Plant information Online

How do you find the (latest) correct botanical name of a plant, how hardy it is, accurate information about its culture, or, simply, what it looks like? Go online! Everything you always wanted to know about plants is just a few clicks away at some very popular botanical garden Web sites.


PlantFinder

"By early May we already accumulated 432,982 visits," says adult education coordinator Glenn Kopp of the Missouri Botanical Garden’s website. No wonder. Gardeners can find comprehensive information on more than 2,700 perennials, shrubs, vines, and trees that grow or have been tested in the Kemper Center for Home Gardening’s demonstration gardens. To access this information, go to the website http://www.mobot.org, click on "Gardening Help" to get to the PlantFinder. There plants may be located by either common or botanical names. For those wishing to use plant images for publications or in student projects, says Kopp, "we are pleased to grant permission if they credit the images."

Kew Online

ePIC (electronic Plant Information Centre) is the name of a new online information resource service released by Kew Gardens, UK. From the website http://www.kew.org/epic/ , it is currently possible to access and search for plant information in the first 4 databases.
These include: the International Plant Names Index (IPNI), the product of a collaboration between The Royal Botanic Gardens, Kew, The Harvard University Herbaria, and the Australian National Herbarium, a database of the names and associated basic bibliographical details of all seed plants that is gradually being standardized and checked; bibliographic data in the Kew Record of Taxonomic Literature; information about the economic uses of plants in the Survey of Economic Plants of Arid and SemiArid Lands; and the Living Collection of some 30,000 plant taxa.

In addition, the Kew Library Catalogue of some 145,000 individual records is available to a worldwide readership at http://www.kew.org/library/catalogue.html.

Herbs Online

This site clusters information on the many types of holistic health practices, holistic remedies for various ailments, along with a directory of herbs.
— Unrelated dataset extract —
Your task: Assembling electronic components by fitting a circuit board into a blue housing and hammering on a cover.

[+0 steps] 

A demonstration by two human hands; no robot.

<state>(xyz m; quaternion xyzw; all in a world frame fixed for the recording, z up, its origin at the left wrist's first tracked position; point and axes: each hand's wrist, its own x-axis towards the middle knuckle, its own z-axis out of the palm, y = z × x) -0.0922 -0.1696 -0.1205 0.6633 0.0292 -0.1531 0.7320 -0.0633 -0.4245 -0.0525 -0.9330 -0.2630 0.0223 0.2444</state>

There are also abstracts on the latest herbal research: http://www.Holistic-Online.com.

HealthWorld Online
This is another site with information on various aspects of alternative health care. To reach an encyclopedia of herbs and their uses, go to Materia Medica at http://www.healthy.net.


Keys Online

Gardeners use horticultural keys to determine the identity of an unknown species. Horticultural keys are presented as a series of alternative characteristics. Each time someone chooses between traits such as "orbicular leaves" or "elliptical leaves," "glabrous stems" or "pubescent stems," he narrows the possibilities. Finally, by process of elimination, he can "key out" or identify the mystery plant.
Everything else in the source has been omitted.